* [Work to be completed] Return, exactly and in full, the lines of the records below starting at the one with "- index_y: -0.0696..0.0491" and ending at the one with "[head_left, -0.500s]", and no other lines.

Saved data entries
..............................
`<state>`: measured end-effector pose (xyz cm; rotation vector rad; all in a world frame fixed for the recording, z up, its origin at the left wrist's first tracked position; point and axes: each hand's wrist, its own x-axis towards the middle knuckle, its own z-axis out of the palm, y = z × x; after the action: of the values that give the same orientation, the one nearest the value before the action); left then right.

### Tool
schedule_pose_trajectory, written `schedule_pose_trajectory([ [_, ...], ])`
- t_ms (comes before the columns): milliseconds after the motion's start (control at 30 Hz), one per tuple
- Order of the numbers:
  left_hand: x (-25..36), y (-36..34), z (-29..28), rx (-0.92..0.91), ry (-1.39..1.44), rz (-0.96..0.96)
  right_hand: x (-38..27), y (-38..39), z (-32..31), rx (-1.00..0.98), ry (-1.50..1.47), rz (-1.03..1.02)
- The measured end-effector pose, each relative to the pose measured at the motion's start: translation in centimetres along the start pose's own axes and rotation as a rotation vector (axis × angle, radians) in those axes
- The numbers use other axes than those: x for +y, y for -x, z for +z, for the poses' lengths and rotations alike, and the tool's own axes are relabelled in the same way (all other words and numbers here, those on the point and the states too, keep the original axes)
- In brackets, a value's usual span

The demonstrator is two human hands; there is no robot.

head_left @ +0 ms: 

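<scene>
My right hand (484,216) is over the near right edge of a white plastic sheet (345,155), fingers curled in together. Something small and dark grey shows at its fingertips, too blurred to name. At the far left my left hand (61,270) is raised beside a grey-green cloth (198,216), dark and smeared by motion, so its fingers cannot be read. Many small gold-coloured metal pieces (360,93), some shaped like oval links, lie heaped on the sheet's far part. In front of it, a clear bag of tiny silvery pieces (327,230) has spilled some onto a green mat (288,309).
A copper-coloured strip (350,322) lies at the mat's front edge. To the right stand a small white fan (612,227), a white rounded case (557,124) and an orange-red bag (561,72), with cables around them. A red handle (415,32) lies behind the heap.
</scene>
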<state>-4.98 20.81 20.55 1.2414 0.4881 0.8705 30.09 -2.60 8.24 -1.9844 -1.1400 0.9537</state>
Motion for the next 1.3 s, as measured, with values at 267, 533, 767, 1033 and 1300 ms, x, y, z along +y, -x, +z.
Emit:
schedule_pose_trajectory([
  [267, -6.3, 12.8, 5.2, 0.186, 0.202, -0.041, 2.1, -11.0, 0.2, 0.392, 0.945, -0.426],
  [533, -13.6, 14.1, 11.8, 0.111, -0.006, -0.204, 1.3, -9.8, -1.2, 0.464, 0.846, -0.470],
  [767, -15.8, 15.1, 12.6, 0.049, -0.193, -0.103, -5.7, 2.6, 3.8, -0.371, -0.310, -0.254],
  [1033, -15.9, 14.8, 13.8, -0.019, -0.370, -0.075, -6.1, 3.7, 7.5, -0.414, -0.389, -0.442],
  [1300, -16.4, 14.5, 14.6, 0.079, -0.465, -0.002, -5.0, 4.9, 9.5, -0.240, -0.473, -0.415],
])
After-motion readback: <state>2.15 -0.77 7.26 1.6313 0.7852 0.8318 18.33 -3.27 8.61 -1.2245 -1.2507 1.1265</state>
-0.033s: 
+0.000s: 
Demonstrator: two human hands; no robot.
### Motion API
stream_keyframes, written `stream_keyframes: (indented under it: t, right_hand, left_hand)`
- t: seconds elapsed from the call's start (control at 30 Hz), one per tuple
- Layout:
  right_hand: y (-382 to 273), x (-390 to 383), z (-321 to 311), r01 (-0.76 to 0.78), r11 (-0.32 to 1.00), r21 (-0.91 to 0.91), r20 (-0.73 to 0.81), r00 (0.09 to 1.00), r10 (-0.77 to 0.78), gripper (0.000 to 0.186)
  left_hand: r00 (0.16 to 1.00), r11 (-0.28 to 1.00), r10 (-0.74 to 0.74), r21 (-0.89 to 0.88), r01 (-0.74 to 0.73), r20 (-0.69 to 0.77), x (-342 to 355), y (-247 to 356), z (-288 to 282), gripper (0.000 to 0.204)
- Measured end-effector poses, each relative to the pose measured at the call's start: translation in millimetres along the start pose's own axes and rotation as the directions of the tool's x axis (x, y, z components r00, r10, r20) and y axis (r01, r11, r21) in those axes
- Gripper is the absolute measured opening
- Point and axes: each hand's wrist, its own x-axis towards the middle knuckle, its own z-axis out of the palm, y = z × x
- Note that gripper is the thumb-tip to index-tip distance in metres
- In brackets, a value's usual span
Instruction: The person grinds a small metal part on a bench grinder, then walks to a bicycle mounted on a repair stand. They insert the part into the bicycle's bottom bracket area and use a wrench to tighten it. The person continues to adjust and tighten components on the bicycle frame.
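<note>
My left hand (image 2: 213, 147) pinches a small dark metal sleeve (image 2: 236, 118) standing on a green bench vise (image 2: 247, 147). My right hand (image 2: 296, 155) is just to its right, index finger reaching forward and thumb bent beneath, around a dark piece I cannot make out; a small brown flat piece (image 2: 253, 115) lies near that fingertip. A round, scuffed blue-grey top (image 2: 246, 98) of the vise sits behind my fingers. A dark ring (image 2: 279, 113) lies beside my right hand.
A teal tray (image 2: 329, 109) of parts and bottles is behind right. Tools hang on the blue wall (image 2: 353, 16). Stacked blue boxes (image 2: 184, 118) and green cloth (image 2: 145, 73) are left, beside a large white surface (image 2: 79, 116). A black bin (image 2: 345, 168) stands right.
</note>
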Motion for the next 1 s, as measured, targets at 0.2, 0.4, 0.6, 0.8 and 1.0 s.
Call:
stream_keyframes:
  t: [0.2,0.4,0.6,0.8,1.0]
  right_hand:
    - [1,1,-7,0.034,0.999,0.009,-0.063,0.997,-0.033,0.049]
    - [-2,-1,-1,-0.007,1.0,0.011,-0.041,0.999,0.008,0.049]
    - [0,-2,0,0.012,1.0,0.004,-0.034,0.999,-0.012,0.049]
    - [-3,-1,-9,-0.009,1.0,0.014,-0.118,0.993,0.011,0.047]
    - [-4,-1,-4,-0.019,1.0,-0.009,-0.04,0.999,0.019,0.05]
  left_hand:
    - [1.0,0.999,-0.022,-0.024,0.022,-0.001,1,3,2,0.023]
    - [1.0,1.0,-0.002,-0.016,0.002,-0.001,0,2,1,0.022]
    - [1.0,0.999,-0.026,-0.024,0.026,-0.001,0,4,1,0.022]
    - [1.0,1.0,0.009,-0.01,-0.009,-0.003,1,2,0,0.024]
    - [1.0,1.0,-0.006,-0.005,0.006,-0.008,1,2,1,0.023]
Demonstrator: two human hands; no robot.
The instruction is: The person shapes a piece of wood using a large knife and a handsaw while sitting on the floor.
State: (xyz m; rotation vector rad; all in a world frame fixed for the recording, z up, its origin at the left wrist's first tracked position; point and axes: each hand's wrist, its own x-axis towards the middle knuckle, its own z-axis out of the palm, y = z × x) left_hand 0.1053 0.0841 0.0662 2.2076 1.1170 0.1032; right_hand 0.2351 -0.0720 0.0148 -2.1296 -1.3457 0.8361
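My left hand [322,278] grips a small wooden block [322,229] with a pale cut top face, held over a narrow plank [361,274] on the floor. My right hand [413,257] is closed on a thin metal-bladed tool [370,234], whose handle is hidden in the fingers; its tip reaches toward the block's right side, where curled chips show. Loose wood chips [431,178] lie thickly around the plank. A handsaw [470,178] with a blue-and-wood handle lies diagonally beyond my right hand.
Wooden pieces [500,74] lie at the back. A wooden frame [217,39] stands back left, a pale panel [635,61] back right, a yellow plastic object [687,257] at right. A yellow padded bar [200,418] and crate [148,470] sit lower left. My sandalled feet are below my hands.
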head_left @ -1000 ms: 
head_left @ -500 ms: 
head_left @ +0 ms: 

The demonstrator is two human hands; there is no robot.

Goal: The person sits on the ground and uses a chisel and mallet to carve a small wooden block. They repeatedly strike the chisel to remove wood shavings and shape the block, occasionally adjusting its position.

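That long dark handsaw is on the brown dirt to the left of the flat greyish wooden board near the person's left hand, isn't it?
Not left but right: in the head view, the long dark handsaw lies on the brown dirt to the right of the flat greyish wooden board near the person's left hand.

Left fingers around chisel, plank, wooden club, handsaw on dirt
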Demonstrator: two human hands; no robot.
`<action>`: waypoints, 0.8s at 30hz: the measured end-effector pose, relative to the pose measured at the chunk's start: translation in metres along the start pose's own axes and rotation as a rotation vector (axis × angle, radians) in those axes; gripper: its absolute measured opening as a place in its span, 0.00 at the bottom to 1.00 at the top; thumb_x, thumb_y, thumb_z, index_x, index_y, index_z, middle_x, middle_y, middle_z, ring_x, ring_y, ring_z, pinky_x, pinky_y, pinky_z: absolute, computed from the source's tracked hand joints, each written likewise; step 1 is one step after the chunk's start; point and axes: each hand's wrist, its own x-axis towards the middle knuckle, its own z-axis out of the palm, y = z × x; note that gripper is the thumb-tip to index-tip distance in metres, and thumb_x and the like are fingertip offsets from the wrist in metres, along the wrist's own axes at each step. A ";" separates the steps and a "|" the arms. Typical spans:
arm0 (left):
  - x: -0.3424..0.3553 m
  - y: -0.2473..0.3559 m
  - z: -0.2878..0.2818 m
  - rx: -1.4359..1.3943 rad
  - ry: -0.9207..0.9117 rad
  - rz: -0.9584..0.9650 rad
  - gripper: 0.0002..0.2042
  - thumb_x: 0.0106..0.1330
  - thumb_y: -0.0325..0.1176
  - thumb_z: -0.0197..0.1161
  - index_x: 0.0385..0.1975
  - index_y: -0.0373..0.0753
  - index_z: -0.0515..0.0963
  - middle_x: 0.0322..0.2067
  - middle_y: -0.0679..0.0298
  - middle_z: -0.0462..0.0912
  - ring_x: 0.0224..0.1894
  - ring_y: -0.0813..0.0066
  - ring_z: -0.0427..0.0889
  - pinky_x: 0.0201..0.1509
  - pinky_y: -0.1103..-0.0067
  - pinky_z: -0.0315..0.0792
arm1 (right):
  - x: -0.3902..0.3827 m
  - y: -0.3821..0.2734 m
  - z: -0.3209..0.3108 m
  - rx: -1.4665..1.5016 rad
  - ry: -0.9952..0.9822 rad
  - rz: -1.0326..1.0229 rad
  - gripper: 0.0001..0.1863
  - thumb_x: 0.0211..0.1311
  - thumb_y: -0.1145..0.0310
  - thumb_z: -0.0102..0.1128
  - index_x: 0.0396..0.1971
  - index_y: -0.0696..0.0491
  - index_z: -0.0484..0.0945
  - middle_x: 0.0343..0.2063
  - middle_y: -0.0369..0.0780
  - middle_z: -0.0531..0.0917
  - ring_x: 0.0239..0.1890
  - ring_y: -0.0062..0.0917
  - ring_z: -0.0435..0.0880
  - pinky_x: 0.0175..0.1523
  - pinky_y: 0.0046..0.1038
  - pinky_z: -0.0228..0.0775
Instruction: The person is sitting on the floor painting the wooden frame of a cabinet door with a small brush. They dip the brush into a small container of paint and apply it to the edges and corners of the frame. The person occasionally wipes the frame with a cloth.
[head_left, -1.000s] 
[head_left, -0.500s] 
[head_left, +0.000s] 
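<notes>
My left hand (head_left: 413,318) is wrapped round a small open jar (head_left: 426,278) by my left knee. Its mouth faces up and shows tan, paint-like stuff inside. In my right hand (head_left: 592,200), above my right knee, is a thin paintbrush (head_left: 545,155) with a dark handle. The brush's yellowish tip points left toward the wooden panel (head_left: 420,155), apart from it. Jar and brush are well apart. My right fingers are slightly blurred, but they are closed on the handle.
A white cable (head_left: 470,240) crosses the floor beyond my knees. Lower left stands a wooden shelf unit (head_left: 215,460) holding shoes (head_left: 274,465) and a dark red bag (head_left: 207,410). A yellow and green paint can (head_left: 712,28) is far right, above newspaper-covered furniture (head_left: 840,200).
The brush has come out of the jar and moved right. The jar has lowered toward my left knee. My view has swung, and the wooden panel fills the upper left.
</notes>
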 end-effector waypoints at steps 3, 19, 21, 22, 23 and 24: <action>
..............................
* [Solution]
  - index_y: -0.0696..0.0491
  - index_z: -0.0484..0.0945
  - middle_x: 0.0343..0.2063
  - middle_y: -0.0369..0.0780
  - middle_z: -0.0531..0.0917
  - ring_x: 0.0239..0.1890
  - ring_y: -0.0062..0.0917
  - ring_z: -0.0435..0.0880
  - pinky_x: 0.0175..0.1523
  - pinky_y: 0.0046..0.1038
  - pinky_z: -0.0228..0.0775
Instruction: The person is sitting on the floor painting the wooden frame of a cabinet door with a small brush. They dip the brush into a small container of paint and apply it to the edges and corners of the frame. The person occasionally wipes the frame with a cloth.
[head_left, -1.000s] 
[head_left, -0.500s] 

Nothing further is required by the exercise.